DIRECTIONS » Beginning with the line that includes "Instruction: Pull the", return every remaining line of the material exactly as it reads, but not the pictures.

SOURCE DATA »
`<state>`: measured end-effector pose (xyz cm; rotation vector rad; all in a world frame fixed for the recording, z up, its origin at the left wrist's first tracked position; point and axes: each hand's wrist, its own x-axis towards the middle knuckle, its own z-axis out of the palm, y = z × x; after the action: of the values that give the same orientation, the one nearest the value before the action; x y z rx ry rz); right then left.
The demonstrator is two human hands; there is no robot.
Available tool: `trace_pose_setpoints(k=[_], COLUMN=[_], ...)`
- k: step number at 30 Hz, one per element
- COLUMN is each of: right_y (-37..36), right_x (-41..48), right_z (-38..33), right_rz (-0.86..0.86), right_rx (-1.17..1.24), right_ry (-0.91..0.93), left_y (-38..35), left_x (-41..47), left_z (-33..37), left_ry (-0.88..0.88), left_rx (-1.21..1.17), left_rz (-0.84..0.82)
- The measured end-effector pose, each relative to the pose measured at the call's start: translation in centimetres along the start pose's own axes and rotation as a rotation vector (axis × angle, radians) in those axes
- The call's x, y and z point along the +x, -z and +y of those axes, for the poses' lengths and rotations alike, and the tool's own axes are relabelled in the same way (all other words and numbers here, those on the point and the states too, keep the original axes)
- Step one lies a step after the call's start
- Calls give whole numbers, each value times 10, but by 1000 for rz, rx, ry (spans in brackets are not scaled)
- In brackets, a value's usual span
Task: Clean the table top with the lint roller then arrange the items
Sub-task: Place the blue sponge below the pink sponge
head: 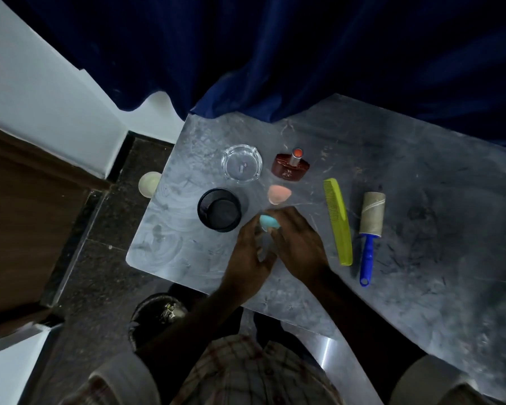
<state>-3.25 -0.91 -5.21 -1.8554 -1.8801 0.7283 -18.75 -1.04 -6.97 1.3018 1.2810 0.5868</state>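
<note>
Arranging step: both hands, left hand (250, 252) and right hand (298, 244), pinch the blue sponge (269, 223) beside the mesh cup (219, 209); next, set it near the cup.

We've got one view only, head cam, wide-angle, so no overlap w/ any other view. It sits above the table (421, 200) and looks steeply down, almost top-down, tilted a bit fwd. Our own checked shirt (246, 372) fills the bottom edge, both forearms reach up into the centre. Table runs diagonally, near corner lower left, far edge under a blue curtain (275, 54) at top. Floor (100, 244) and a wall (41, 83) show at left. Close range: hands mid-frame, edges bent by the lens.
</note>
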Motion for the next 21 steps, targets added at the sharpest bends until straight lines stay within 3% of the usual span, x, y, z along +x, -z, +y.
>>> trace_pose_setpoints(k=[16, 21], right_y=[2, 23], right_x=[-10, -18], right_z=[-6, 7], right_rz=[-40, 163], right_rx=[45, 32], right_ry=[-131, -279], left_y=[3, 7], left_x=[5, -9], left_z=[7, 2], left_ry=[42, 113], left_rx=[-44, -93], left_rz=[-16, 83])
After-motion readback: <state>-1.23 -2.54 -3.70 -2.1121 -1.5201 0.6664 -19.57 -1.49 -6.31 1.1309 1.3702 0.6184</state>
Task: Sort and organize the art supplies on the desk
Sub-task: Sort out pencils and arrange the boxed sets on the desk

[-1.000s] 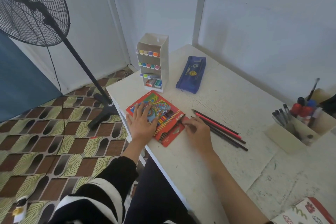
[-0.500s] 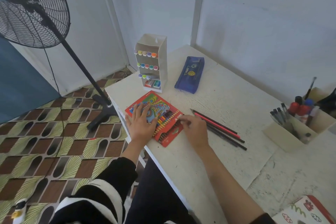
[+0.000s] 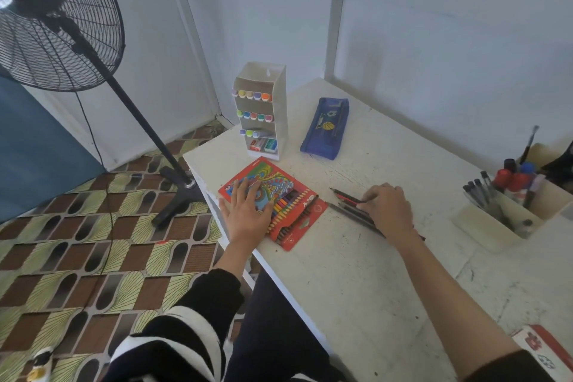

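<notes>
1. Since the earlier frame the right hand [image 3: 387,211] has left the edge of the pencil box [image 3: 297,205]; it now lies further right, on the loose pencils [image 3: 348,197].
2. The left hand [image 3: 245,214] has stayed flat on the box's near-left part, fingers straight and spread, pressing down and gripping nothing; the box has not shifted.
3. The right hand's fingers are bent down onto the pencils, tips on the red one; whether they pinch it cannot be told, since the hand's back hides the undersides.
4. The box lies open at the desk's [image 3: 356,273] left edge; the pencils lie just beside its right side, their points toward the far left; their rear ends are covered by the right hand and wrist.
5. Behind the box stand a marker rack [image 3: 263,112] and a blue pouch [image 3: 325,129], unmoved.
6. At the right, a tray [image 3: 483,226] of pens and bottles is partly cut off by the frame; its contents are blurred.
7. A red-edged box [image 3: 542,350] at the bottom right corner is mostly out of frame.
</notes>
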Action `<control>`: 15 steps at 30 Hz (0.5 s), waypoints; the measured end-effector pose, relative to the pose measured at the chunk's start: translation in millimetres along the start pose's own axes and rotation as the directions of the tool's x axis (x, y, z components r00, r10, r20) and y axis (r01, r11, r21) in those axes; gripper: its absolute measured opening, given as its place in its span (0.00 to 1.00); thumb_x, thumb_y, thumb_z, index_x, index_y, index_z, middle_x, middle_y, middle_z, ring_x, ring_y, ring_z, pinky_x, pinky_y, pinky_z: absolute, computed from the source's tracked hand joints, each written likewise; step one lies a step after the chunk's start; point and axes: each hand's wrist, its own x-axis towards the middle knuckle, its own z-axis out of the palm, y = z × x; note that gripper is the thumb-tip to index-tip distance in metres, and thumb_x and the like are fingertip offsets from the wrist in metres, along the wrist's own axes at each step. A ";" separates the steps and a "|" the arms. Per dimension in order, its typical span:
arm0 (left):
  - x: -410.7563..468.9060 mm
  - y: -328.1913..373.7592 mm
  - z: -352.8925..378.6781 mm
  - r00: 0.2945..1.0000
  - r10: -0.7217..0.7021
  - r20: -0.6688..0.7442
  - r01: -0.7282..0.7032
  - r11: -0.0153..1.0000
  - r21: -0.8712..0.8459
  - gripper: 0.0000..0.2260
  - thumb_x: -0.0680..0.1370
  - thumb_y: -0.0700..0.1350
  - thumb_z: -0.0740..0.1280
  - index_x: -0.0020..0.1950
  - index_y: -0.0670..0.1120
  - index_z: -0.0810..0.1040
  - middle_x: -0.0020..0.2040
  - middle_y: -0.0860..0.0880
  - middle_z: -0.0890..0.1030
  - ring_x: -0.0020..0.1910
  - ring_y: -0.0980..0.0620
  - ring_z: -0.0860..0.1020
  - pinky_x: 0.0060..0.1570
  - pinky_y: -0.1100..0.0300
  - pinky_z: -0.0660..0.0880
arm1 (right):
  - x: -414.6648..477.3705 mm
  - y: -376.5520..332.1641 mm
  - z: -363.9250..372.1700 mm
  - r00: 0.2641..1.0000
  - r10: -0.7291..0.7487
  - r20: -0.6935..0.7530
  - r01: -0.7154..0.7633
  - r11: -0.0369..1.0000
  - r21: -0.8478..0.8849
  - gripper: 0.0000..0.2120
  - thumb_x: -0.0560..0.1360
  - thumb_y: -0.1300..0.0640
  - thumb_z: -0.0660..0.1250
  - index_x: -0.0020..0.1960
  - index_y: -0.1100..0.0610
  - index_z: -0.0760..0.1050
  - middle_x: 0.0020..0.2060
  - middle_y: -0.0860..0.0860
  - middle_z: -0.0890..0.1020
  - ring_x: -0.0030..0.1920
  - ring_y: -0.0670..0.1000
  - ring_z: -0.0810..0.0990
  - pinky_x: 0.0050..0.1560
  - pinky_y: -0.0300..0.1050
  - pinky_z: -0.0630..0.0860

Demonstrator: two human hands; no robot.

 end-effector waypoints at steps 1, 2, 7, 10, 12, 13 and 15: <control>0.0 0.0 0.0 1.000 0.000 0.000 0.000 1.000 0.001 0.25 0.79 0.59 0.58 0.75 0.55 0.60 0.78 0.53 0.54 0.77 0.53 0.46 0.72 0.46 0.34 | 1.6 0.0 -2.2 1.000 0.000 0.016 0.000 1.000 0.018 0.05 0.71 0.53 0.73 0.44 0.53 0.78 0.43 0.50 0.79 0.51 0.52 0.74 0.50 0.50 0.72; -0.2 0.0 0.1 1.000 -0.001 0.000 0.001 1.000 0.002 0.25 0.79 0.60 0.58 0.75 0.55 0.60 0.78 0.53 0.54 0.77 0.53 0.46 0.72 0.46 0.34 | 2.9 -0.3 -4.7 0.999 -0.013 0.031 0.012 0.999 0.039 0.05 0.71 0.53 0.73 0.42 0.52 0.78 0.41 0.50 0.81 0.49 0.52 0.76 0.50 0.50 0.73; 0.2 -0.2 0.7 1.000 -0.006 0.000 0.006 1.000 0.007 0.25 0.79 0.60 0.57 0.75 0.55 0.60 0.77 0.53 0.55 0.77 0.52 0.46 0.72 0.46 0.34 | 3.1 -15.0 -25.6 0.990 -0.098 -0.103 0.126 0.938 0.322 0.06 0.74 0.61 0.69 0.50 0.56 0.77 0.36 0.50 0.78 0.33 0.45 0.74 0.34 0.29 0.69; 0.3 -0.6 1.0 1.000 -0.004 0.001 0.004 1.000 0.008 0.25 0.79 0.60 0.58 0.75 0.55 0.60 0.77 0.53 0.55 0.77 0.52 0.46 0.72 0.46 0.34 | 0.1 -28.1 -35.8 0.986 -0.085 -0.144 0.146 0.856 0.495 0.15 0.75 0.64 0.66 0.61 0.55 0.71 0.38 0.53 0.79 0.34 0.48 0.76 0.37 0.27 0.72; 0.5 -0.5 0.7 1.000 -0.006 0.004 0.006 1.000 0.008 0.25 0.79 0.60 0.58 0.75 0.55 0.60 0.77 0.53 0.54 0.77 0.52 0.46 0.72 0.46 0.34 | -3.0 -32.3 -37.0 0.993 -0.022 -0.115 0.093 0.745 0.660 0.20 0.75 0.67 0.64 0.63 0.53 0.67 0.38 0.55 0.79 0.33 0.50 0.78 0.36 0.36 0.77; 0.5 -0.5 0.4 1.000 -0.010 0.007 0.010 1.000 0.009 0.25 0.79 0.60 0.57 0.75 0.55 0.60 0.78 0.53 0.54 0.77 0.52 0.46 0.72 0.46 0.34 | -5.2 -32.7 -36.5 0.995 0.020 -0.099 0.059 0.675 0.736 0.19 0.76 0.68 0.63 0.62 0.52 0.67 0.38 0.56 0.80 0.31 0.49 0.78 0.33 0.37 0.76; 0.9 -0.2 0.0 1.000 -0.013 0.011 0.013 1.000 0.011 0.25 0.79 0.60 0.57 0.75 0.55 0.60 0.78 0.53 0.54 0.77 0.52 0.46 0.72 0.46 0.34 | -10.9 -30.9 -34.4 0.992 0.107 -0.074 0.007 0.526 0.850 0.12 0.77 0.68 0.60 0.55 0.53 0.67 0.38 0.58 0.81 0.29 0.50 0.79 0.31 0.39 0.76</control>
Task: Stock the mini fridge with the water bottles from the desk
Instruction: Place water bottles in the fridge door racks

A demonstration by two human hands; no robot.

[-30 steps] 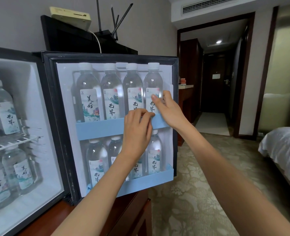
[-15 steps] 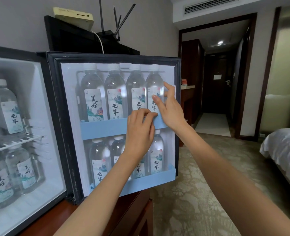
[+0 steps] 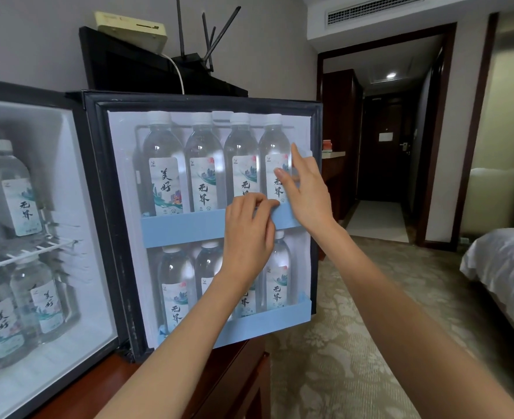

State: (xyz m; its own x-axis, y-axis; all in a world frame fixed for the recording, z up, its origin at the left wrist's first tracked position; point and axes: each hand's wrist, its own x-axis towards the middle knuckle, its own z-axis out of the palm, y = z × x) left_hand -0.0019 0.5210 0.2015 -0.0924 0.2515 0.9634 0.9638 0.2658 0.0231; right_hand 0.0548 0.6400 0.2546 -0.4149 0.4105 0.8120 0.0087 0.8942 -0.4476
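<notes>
Fridge door (image 3: 98, 207) open, 4 bottles behind top rail (image 3: 183, 228). L hand (image 3: 249, 234) fingers curled over rail by 3rd bottle (image 3: 240, 146); R hand (image 3: 307, 195) fingers straight, thumb on 4th bottle (image 3: 273, 140) label.

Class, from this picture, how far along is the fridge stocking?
Done: the upper door shelf holds four bottles, the lower door shelf holds more, and so does the fridge interior. In hand: the right hand touches the rightmost upper bottle; the left hand is at that shelf's rail. Left: probably shutting the door; no loose bottles show.
</notes>
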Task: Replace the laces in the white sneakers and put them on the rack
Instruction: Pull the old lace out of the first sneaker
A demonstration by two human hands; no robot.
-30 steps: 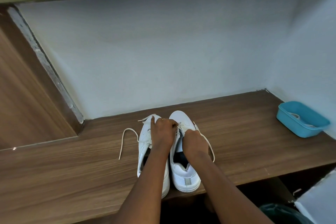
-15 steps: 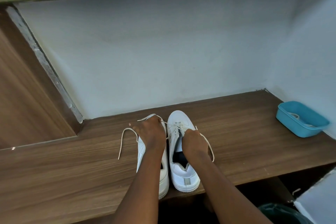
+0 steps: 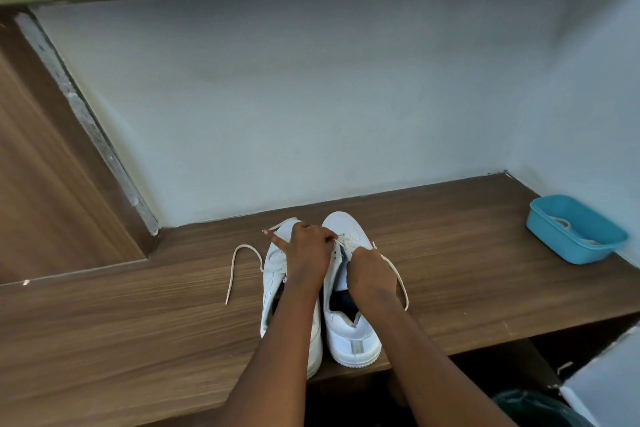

RESPONSE TO THE EXERCISE »
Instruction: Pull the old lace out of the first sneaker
A demonstration by two human hands; no robot.
-30 steps: 
-15 steps: 
+0 steps: 

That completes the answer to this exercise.